Perdedores o perdidos
Este año hemos demostrado que se nos da bien ganar Eurovisión de una manera: de mentira. Y por partida doble
Hemos vuelto a perder Eurovisión, quién podría haberlo imaginado. Ojalá al menos tuviéramos la certeza de que, como cantaba Hilario Camacho en la sintonía de Tristeza de amor, lo hemos hecho jugando a ganar. Pero nada disipa ese perenne rumor sobre las verdaderas intenciones de RTVE. Un rumor que sirve de consuelo vano: ¡porque no queremos, que si no, se iban a enterar! Cada cual lidia con el fracaso como puede: hemos perdido a conciencia o, en conciencia, estamos perdidos.
Pero no todo va a ser regodeo en la derrota. Este año hemos demostrado por partida doble que se nos da bien ganar Eurovisión de una manera. De mentira. Ganamos en la votación simulada del primer ensayo general el viernes en Róterdam. Y el jueves vencimos con carácter retroactivo gracias a 1990: La victoria decisiva, un falso documental que emitió La 2, idea original de César Vallejo de Castro y Alberto Fernández y guion de Paco Tomás. La ucronía que plantea es estupenda: las Azúcar Moreno ganaron Eurovisión porque no sufrieron el fallo de sonido que deslució el arranque de su actuación en Zagrev, ocurrió en un ensayo.

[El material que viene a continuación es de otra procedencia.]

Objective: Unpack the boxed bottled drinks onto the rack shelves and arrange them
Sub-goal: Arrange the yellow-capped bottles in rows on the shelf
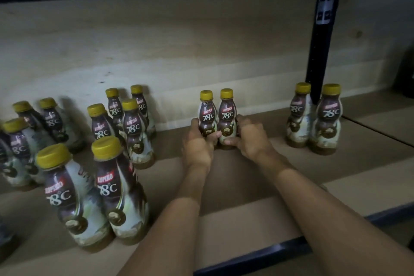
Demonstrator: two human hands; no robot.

Pese a nuestra mala racha —seis años consecutivos por debajo del vigésimo puesto— y a la caída de audiencia con respecto a 2019, más de cuatro millones de espectadores vieron Eurovisión desde España. Aunque le pese a ciertos esnobs, las competiciones internacionales hechas espectáculo siguen triunfando. Y lo hacen porque apelan sin complejos a lo popular y a un patriotismo tan desprejuiciado y lúdico como desatendido. Nos vendría muy bien ganar Eurovisión por el ánimo. Y por el bolsillo porque, como dijo Noemí Argüelles sobre el Tinder en Paquita Salas, si eres lista, organizar el festival da dinero. Quizás algún experto esté pensando ya en Eurovisión 2050. Después de haberlo hecho en pasado y en presente, podemos mentirnos también a futuro.